**Problem description:** Please take the records that follow and repeat exactly the lines starting with the line with "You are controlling" and going on through the line with "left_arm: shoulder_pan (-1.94".

- Opening Delimiter -

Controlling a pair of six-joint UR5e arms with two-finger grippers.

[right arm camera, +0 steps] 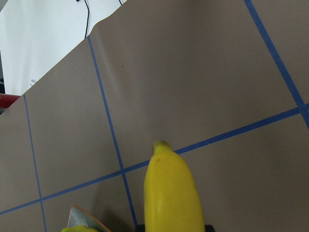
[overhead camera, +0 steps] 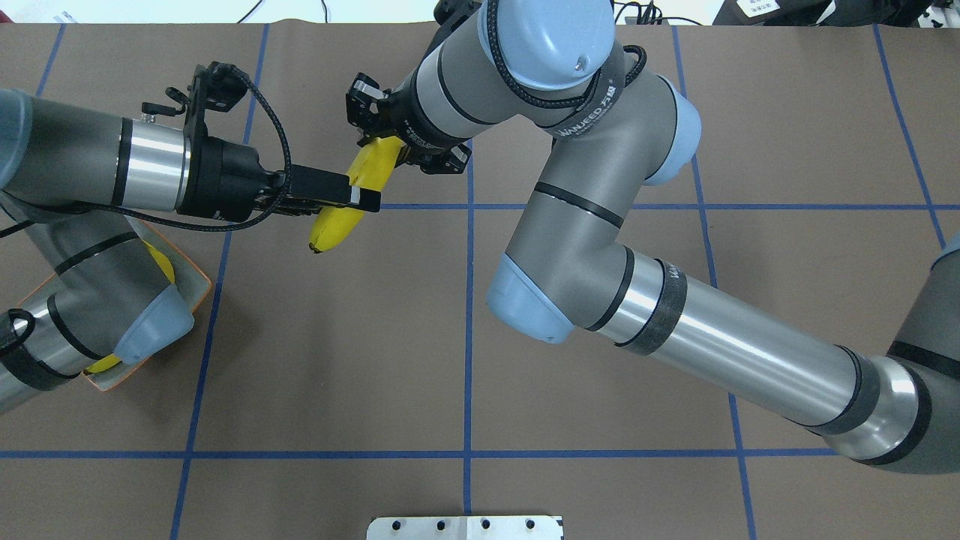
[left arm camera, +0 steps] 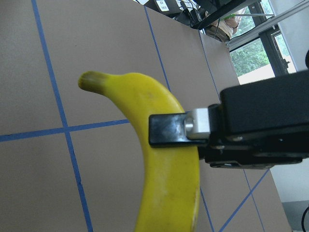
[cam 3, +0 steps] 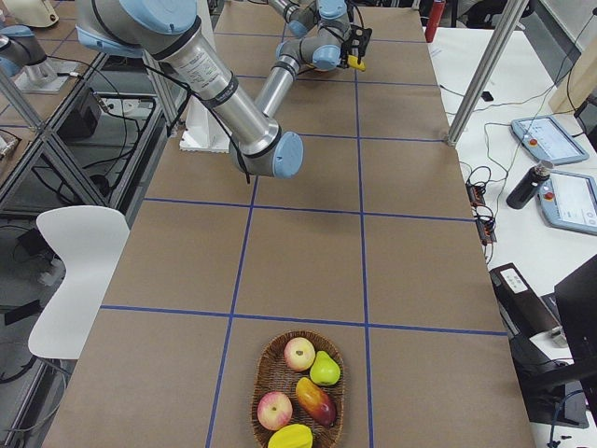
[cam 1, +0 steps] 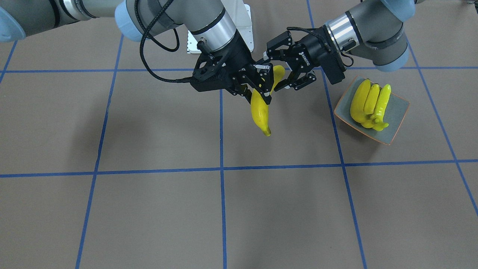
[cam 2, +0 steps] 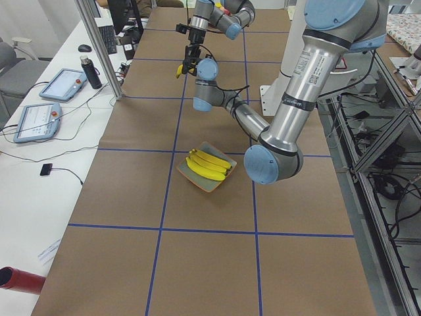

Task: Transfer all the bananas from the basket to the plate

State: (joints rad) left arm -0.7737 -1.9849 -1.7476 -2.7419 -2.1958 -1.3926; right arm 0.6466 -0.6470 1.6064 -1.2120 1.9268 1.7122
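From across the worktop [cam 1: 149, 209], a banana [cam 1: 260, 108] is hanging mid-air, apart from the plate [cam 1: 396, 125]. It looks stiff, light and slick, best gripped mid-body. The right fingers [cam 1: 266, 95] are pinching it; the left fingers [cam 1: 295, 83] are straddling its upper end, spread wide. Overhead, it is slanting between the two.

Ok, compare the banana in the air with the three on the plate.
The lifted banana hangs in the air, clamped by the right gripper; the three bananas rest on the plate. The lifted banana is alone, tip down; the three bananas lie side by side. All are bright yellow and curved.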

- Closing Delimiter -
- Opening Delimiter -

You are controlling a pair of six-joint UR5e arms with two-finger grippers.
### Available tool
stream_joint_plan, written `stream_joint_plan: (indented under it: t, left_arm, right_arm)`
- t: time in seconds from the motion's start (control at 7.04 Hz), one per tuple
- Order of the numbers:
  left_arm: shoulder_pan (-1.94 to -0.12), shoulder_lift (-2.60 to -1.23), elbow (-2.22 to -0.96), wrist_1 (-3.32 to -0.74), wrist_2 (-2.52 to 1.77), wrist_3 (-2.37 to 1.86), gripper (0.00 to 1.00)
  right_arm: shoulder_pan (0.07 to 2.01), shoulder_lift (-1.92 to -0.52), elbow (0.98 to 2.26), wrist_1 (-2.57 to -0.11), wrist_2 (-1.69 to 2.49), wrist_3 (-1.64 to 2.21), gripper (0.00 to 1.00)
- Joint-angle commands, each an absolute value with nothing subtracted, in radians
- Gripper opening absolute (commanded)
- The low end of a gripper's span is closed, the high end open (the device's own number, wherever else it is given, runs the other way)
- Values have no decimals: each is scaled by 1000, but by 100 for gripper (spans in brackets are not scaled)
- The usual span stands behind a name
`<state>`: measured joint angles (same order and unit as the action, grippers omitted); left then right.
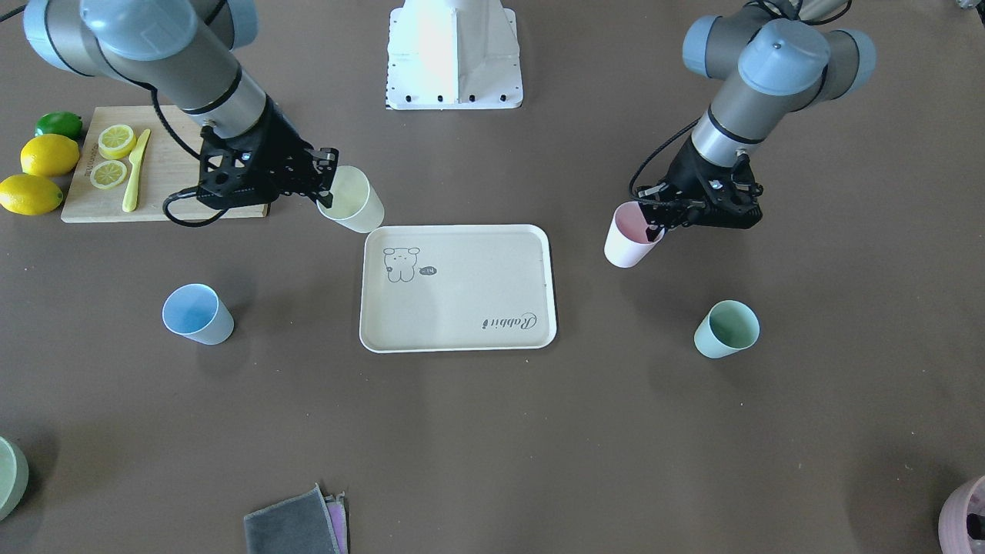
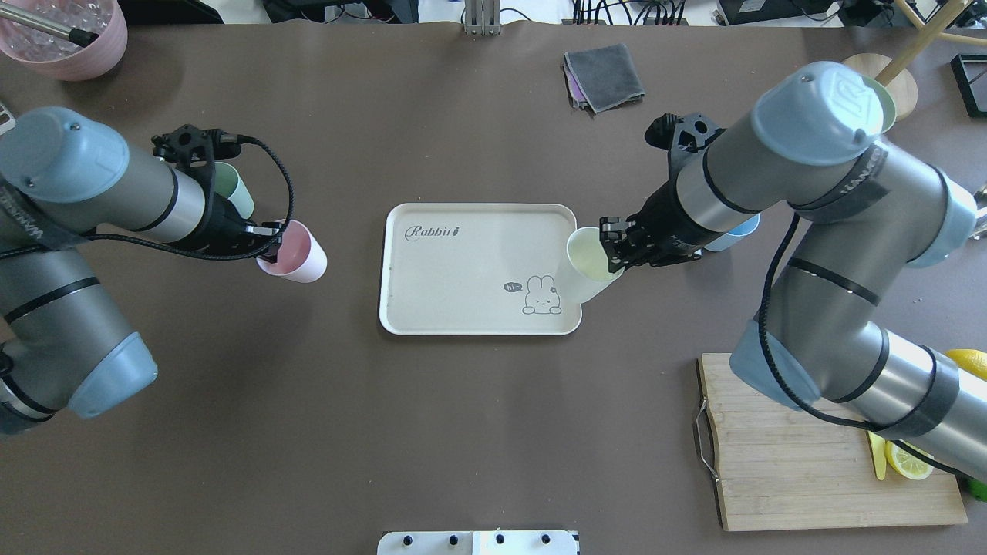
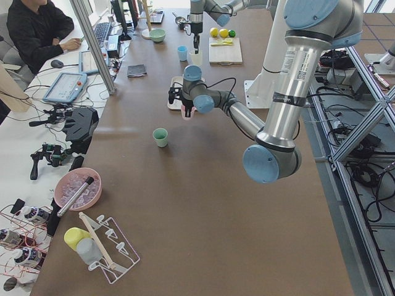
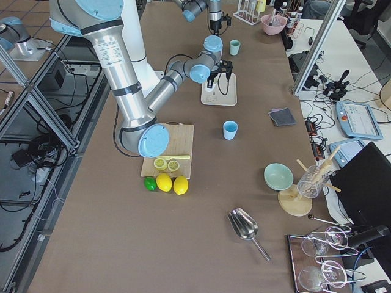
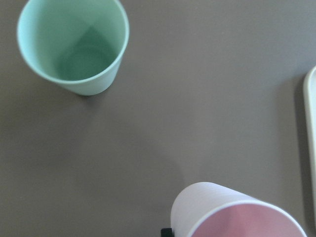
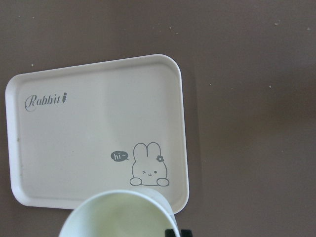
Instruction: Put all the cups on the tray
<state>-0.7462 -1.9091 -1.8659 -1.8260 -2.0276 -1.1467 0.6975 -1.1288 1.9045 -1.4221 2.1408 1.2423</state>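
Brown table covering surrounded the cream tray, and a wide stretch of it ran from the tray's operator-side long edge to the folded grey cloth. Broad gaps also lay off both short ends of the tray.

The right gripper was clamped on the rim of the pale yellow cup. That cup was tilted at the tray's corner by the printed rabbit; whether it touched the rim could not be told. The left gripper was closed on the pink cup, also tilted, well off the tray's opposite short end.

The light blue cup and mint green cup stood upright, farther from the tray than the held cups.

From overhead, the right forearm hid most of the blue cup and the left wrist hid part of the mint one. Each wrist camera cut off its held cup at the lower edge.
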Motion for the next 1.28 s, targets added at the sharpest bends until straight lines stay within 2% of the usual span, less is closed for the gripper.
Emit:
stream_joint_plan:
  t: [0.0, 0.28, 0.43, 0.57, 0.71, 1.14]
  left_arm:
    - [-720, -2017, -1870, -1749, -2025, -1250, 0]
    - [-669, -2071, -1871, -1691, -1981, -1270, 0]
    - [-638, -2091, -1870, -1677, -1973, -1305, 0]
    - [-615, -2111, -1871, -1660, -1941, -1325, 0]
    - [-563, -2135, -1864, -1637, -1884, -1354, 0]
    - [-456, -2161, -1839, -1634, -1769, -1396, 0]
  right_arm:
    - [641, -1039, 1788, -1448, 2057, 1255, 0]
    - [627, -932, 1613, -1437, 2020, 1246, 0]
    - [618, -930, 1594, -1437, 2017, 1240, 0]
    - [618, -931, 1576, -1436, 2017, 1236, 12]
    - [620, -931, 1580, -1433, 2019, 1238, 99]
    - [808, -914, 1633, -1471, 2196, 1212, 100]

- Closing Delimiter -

**Response below:**
You are controlling a pair of six-joint UR5e arms with two-finger grippers.
### Available tool
stream_joint_plan, written `stream_joint_plan: (indented under it: t, left_arm, right_arm)`
- t: time in seconds from the motion's start (control at 7.04 Hz), one per tuple
- Order of the numbers:
  left_arm: shoulder_pan (-1.94 to -0.12), shoulder_lift (-2.60 to -1.23), elbow (-2.22 to -0.96), wrist_1 (-3.32 to -0.74), wrist_2 (-2.52 to 1.77), wrist_3 (-2.37 to 1.86), gripper (0.00 to 1.00)

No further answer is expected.